| BRIEF |
Where in the listing does the word "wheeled" appear? Report each line that holds it.

| GIVEN ENTRIES |
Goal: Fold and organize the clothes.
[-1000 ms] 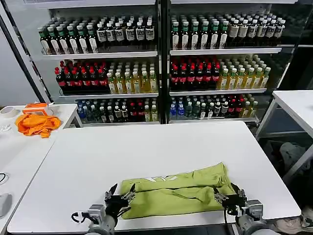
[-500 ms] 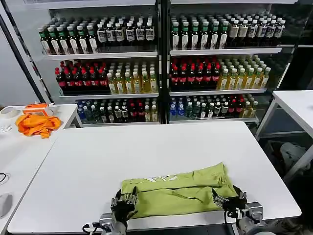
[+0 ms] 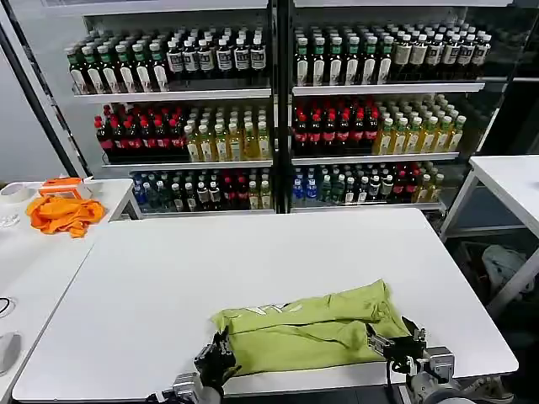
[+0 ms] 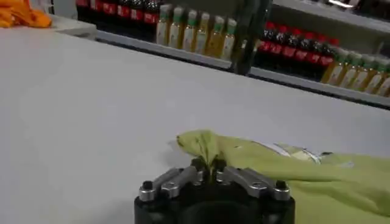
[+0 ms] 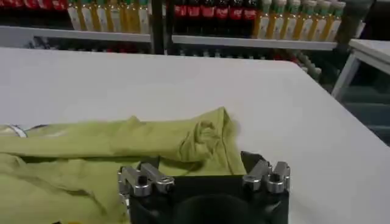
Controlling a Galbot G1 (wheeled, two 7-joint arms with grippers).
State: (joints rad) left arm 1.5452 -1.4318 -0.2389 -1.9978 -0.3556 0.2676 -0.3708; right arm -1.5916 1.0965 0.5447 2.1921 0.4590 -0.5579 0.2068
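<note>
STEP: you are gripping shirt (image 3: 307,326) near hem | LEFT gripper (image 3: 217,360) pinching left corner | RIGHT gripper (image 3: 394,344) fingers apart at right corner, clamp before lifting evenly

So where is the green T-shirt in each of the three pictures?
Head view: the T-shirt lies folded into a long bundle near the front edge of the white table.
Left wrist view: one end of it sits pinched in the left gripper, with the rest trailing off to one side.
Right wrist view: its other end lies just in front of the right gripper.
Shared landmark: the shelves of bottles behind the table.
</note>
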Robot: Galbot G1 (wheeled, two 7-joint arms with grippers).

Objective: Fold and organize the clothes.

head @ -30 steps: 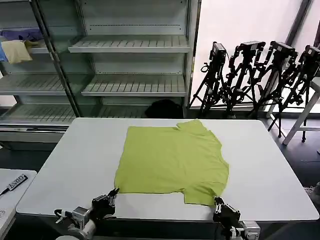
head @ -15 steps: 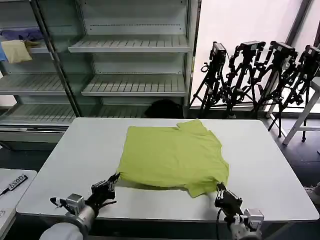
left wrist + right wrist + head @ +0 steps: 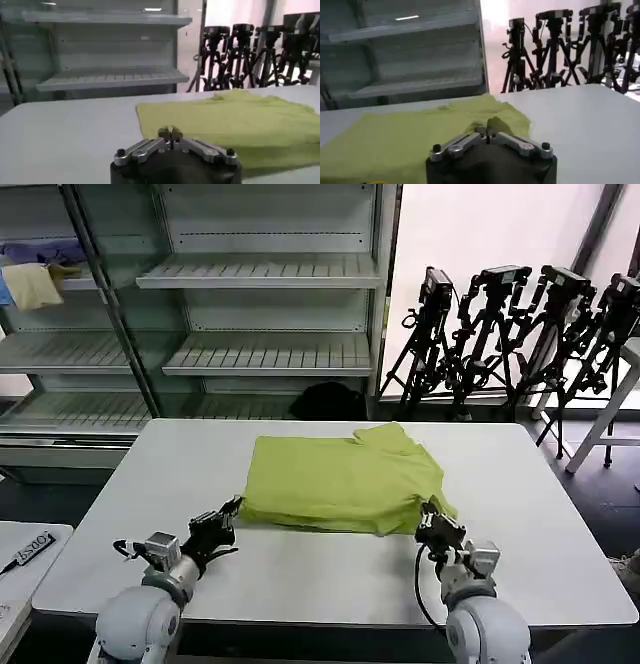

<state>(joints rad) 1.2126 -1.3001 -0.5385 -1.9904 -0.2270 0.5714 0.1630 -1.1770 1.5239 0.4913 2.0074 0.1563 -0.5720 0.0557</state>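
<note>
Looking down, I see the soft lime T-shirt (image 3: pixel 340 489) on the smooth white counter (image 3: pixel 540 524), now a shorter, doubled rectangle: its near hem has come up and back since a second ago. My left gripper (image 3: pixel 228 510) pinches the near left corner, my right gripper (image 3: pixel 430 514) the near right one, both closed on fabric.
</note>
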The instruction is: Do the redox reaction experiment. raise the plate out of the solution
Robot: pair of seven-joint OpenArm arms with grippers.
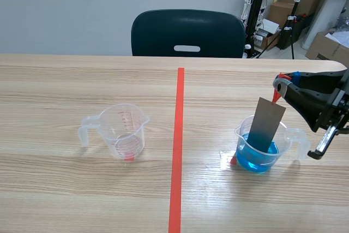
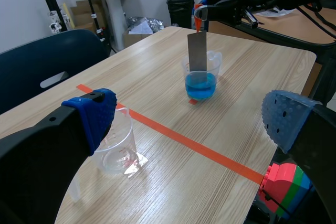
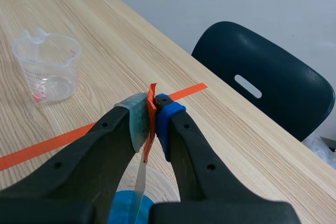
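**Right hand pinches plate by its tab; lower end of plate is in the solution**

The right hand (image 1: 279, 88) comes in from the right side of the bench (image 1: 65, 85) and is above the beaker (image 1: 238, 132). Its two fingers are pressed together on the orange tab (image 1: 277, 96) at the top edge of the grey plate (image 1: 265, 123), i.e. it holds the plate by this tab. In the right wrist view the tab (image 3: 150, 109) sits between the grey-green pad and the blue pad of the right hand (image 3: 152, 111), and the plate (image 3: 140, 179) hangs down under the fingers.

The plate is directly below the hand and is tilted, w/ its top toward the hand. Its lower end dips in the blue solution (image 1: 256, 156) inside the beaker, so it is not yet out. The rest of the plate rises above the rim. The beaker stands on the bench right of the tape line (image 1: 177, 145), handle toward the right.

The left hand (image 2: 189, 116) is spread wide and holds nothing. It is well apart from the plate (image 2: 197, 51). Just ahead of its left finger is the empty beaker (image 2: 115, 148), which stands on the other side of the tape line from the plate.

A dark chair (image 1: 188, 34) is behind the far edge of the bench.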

| SOLUTION TO THIS PROBLEM |
Controlling a Galbot G1 (wheeled, two 7-joint arms with grippers).
Robot: Galbot G1 (wheeled, two 7-joint arms with grippers).

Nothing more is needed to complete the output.